257 Asian chronic hepatitis C patients with active disease were recruited and randomly assigned in 1:1 ratio to receive interferon beta-1a or placebo treatment for 12 weeks in a double-blinded manner. At week 12, patients on interferon beta-1a would receive 12 more weeks of interferon-beta-1 while patients on placebo would receive 24 weeks of interferon beta-1a and ribavirin combination treatment.

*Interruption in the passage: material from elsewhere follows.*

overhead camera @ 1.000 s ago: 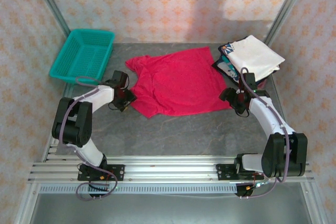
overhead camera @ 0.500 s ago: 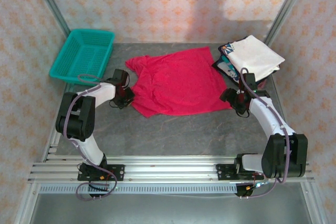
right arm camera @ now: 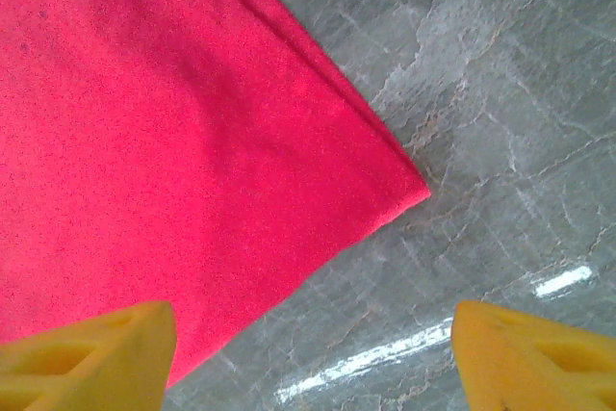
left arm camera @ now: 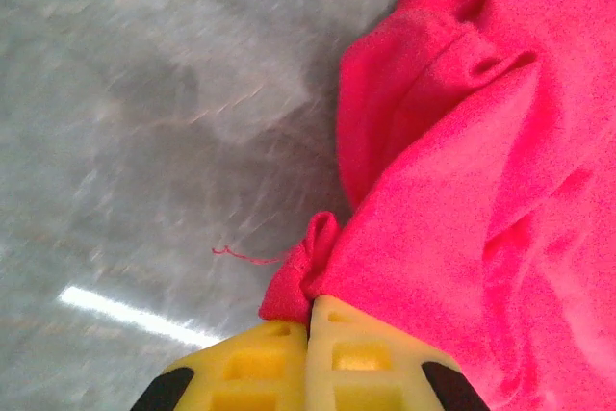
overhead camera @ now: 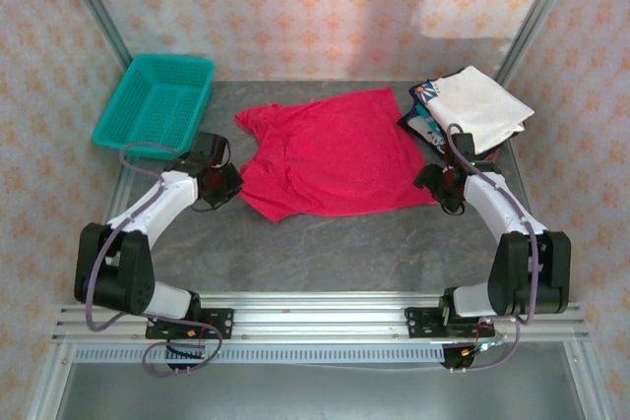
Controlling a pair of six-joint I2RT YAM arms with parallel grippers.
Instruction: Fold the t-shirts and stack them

Interferon beta-1a has superior viral suppression than placebo at week 12. Combination of interferon beta-1a and ribavirin has superior viral suppression than interferon beta-1a alone both at the end of treatment and 6 months after stopping treatment (Table). Among the patients infected by genotype 1 HCV, sustained viral clearance in the combination group was 46% and that of interferon beta-1a alone group was 22%. Most of the adverse events were mild to moderate in severity. 2.3% patients on interferon beta alone discontinued treatment due to injection-site reaction; fever and arthralgia; and thrombocytopenia, respectively. 5.5% patients in the IFN beta-1a/ribavirin group had their ribavirin dose adjusted because of anemia or a hemoglobin decrease.

Viral Response	Interferon beta 1a alone	Interferon beta-1a and ribavirin	Placebo
Week 12	74%	-	0%
End of 24 week treatment	56%	78%	-
6 months after stopping treatment	27%	56%	-

In summary, interferon beta-1a and ribavirin combination treatment can achieve a similar rate of viral clearance but a low rate of adverse event and patient discontinuation as compared to the existing peginterferon-alfa based treatment. Therefore it is recommended that interferon-beta-1 and ribavirin combination treatment be considered as an alternative to the existing peginterferon-alfa based therapy for Asian patients with chronic hepatitis C infection. The shorter duration of treatment for genotype 1 HCV and good safety profile is likely to contribute to good treatment compliance and therefore offers the opportunity of a good treatment response.